Regelmäßige Bewegung ist ideal für starke Abwehrkräfte - sofern man es nicht übertreibt. So ist erwiesen, dass bis zu fünf Stunden gemäßigter Ausdauersport in der Woche für ein gesundes Immunsystem förderlich sind. Wer deutlich mehr bzw. besonders intensiv trainiert, ist dagegen in der Schlechtwetterperiode mindestens genauso anfällig für Erkrankungen wie ein Nichtsportler. Bei Sportlern, die sich völlig verausgaben, beobachtet man das so genannte Open-Window-Phänomen. Die Immunabwehr sinkt, Krankheitserregern wird damit praktisch ein Fenster zum Körper geöffnet. Der Anteil der für die Immunabwehr wichtigen weißen Blutkörperchen (Leukozyten) nimmt unmittelbar nach intensiver Belastung zunächst zu, fällt dann aber bereits nach wenigen Stunden stark ab. Die Folge ist eine erhöhte Infektions- und Erkältungsanfälligkeit.
Hausmittel für eine starke Abwehrkraft
- Thymusdrüse klopfen: Mehrmals täglich sanft mit zwei Fingern oder einer leicht geballten Faust etwa eine Minute lang die Thymusdrüse beklopfen. Sie liegt hinter dem Brustbein in der Mitte des Brustkorbs. Die stimulierende Wirkung hält zwei bis drei Stunden an.

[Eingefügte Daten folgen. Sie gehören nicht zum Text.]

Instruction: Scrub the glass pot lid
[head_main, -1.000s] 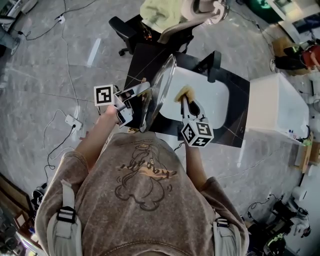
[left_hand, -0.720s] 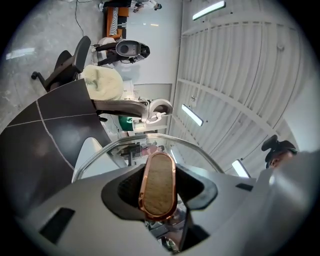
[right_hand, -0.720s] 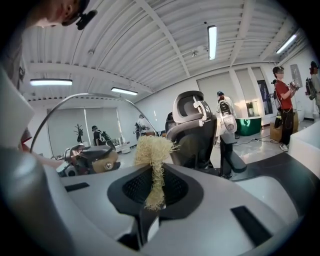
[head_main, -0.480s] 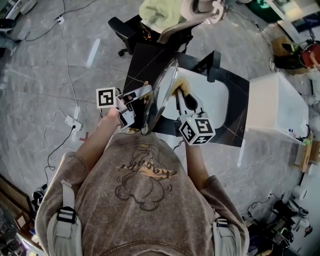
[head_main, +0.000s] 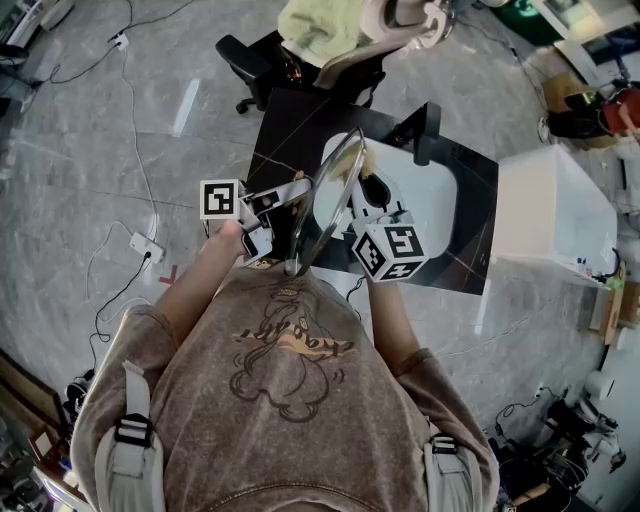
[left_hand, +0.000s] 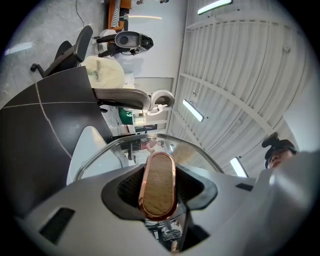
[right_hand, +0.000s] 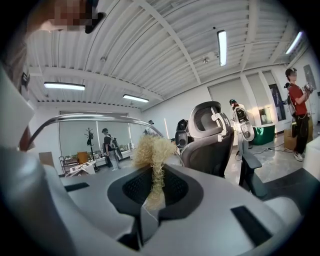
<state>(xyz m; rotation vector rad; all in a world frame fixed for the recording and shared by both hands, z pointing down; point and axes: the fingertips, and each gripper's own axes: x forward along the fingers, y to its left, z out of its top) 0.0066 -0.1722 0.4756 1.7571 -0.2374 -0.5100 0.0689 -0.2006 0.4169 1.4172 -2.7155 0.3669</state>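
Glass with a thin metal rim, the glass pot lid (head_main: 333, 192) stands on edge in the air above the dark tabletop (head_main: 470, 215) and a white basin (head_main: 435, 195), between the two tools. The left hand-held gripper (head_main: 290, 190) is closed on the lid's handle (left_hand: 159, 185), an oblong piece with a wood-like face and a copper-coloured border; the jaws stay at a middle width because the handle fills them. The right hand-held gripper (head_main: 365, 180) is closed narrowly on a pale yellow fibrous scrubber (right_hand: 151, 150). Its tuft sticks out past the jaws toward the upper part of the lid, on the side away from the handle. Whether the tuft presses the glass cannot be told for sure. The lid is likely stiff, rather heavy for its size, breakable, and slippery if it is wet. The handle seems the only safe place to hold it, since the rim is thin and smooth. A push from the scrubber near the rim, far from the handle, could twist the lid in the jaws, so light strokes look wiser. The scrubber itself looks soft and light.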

- Karottensuppe essen: Dafür 500 Gramm geschälte Karotten in einem Liter Wasser ein bis zwei Stunden kochen, dann durch ein Haarsieb streichen oder im Mixer fein pürieren. Anschließend auf einen Liter Suppe einen knapp gestrichenen Teelöffel Salz zufügen. In kleinen Mengen gegessen, kräftigt diese Karottensuppe nach Professor Ernst Moro das Immunsystem.

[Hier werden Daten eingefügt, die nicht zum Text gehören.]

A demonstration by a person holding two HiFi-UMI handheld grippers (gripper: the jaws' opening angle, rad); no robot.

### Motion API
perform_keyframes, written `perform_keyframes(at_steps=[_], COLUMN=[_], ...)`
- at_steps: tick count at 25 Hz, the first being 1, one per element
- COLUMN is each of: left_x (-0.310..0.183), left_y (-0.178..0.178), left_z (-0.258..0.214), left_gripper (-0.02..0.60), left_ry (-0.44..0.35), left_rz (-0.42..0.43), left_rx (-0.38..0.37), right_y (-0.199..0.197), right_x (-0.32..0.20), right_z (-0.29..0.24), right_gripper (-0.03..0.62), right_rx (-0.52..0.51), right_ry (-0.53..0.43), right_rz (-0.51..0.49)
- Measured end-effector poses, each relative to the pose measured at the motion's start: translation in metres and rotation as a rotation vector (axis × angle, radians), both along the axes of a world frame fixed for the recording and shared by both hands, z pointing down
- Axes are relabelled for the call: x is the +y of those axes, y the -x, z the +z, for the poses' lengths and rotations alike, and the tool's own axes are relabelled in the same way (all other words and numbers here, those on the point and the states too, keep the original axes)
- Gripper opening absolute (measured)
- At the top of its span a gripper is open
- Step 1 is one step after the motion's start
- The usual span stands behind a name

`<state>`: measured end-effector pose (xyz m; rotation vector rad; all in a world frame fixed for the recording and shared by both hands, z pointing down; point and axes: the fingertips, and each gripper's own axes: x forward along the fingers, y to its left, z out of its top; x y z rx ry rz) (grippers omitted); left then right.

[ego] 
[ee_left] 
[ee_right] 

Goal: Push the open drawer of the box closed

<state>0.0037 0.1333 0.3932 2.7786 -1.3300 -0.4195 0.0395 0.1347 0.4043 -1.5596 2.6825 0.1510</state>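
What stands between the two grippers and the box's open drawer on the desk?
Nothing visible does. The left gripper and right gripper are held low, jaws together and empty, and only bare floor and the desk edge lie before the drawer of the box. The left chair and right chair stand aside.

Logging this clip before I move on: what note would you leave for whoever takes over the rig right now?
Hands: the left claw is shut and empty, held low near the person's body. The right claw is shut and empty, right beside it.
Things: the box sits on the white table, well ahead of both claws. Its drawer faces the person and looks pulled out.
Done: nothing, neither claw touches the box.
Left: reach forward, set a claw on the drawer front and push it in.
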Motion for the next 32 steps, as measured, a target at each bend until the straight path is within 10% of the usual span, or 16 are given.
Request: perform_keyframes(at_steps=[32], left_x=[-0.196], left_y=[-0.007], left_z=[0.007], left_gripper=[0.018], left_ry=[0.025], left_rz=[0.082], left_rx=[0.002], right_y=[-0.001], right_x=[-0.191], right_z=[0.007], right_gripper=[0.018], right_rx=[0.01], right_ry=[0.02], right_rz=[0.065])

- Echinacea-Kur machen: Eine Einnahme von Purpursonnenhut oder Echinacea kann die Zahl der weißen Blutkörperchen und der Milzzellen (die ebenfalls für eine reibungslose Abwehrfunktion verantwortlich sind) steigern. Doch Vorsicht: Echinacea sollte nicht länger als acht Wochen kurmäßig eingenommen werden. Eine dauerhafte Immunstimulanz kann ins Gegenteil umschlagen und eine Autoimmunerkrankung wie Schuppenflechte oder Gelenkrheuma fördern.